Public bug reported:

Summary
=======

Today only DVR ports can be bound to multiple hosts. But having a port bound to
multiple hosts does also make sense for a compute port during live migration.
For a certain period of time the port could be bound to the source and
target at the same time (Although only one is being used). The information of both bindings needs to be accessible from Nova via the ReST API.

Use Cases
=========

* Instance in error state when portbinding fails

    In the live migration process, port binding is triggered by Nova after
    the migration already succeeded. If port binding fails, the instance is
    stuck in error state. If portbinding for the target node would be done in
    pre_live_migration, migration could be aborted on a binding failure and the
    instance would still be active on the migration source host. But we
    cannot just do so, as some TOR mech drivers would shut down the source
    port after the binding has been updated, although the instance is still
    active on the source. If we could bind a compute port to both hosts, such
    drivers could keep the source port open, and already process the target
    port in parallel.

* Live Migration between hosts running different l2 agents

    Another use case is live migration between hosts that run different l2
    agents. This requires that Nova updates the instance definition before
    migration is executed (in case of libvirt, update the domain.xml with
    target interface definition).

    A specialized variant of this use case is the migration from an agent with
    one firewall driver to another (e.g. from ovs hybrid-fw driver to new ovs
    conntrackd firewall driver).

* Live migration with MacVTap agent when different physnet mappings is
used

    The third use case is live migration with MacVTap agent. Today it has some
    restrictions with live migration in some special scenarios [1]. It requires
    an update on the instance definition (libvirt domain.xml) before the
    migration started.

    For updating the definition in time, a portbinding for the migration target
    node is required even before the migration started. Along the argumentation
    above, we need a compute port bound to multiple hosts.

Proposed Change
===============

* A refactoring of the database is required to make a normal port a
special case of a distributed port. This was planned since a long time
but was never finished. The efforts are tracked via this bug [1]. The
patches still need to be rebased to get that going again.

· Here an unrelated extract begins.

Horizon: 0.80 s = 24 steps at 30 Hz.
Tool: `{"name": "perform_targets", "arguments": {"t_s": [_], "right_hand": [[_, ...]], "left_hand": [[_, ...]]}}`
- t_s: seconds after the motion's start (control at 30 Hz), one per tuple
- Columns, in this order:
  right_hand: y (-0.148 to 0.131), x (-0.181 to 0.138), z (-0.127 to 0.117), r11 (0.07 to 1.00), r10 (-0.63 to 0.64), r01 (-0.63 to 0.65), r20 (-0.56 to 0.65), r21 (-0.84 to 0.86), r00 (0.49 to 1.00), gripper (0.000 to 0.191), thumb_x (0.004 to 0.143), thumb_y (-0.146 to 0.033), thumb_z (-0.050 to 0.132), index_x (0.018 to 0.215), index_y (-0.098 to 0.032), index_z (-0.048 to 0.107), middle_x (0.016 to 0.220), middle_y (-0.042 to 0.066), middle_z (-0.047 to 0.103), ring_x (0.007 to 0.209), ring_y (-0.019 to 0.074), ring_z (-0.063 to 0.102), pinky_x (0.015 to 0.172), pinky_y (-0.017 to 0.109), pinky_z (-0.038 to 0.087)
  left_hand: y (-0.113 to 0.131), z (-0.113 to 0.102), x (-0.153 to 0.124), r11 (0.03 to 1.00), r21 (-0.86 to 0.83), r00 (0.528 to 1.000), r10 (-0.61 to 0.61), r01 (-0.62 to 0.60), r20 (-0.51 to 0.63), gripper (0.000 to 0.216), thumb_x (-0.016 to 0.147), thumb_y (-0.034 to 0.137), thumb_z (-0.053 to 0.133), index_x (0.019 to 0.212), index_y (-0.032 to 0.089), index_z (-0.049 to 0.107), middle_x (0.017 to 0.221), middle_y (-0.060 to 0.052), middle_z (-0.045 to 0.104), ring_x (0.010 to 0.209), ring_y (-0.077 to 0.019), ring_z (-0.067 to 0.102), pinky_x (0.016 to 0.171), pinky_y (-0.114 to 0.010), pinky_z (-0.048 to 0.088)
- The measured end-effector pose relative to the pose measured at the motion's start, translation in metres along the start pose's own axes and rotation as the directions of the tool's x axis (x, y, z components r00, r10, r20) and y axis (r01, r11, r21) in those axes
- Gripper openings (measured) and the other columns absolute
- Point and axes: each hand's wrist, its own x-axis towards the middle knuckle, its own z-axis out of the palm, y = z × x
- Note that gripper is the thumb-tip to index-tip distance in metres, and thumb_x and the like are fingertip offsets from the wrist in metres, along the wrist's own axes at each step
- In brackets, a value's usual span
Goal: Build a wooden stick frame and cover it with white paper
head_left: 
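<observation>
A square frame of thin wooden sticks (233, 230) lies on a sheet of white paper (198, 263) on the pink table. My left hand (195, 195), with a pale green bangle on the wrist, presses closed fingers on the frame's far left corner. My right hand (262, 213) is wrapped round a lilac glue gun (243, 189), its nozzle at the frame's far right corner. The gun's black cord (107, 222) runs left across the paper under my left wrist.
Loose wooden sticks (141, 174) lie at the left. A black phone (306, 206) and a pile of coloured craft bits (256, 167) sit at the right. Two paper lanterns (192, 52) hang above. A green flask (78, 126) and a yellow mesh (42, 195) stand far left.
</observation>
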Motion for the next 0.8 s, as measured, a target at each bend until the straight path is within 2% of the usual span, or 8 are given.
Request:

* ReST API changes are required to externalize the bindings. To not
overload the port API, a new subresource "bindings" could be created
(like /ports/{port-id}/bindings) that holds the list of all bindings.
CREATE/DELETE/UPDATE must be supported. Not UUID or would be required
for this resource, as its identifier would be the host_id!


Nova Changes
============
* In pre_live_migration, nova would add a new binding for the migration target host to the port - this triggers portbinding in Neutron.
* Before migration starts, Nova would access the binding information for the target host. It would abort on "binding_failed" vif type. Otherwise it would modify the instance definition (e.g. domain.xml) for the migration target with this binding information.
* After live migration succeeded, Nova would remove the original port_binding. On Rollback, it would just remove the target port_binding.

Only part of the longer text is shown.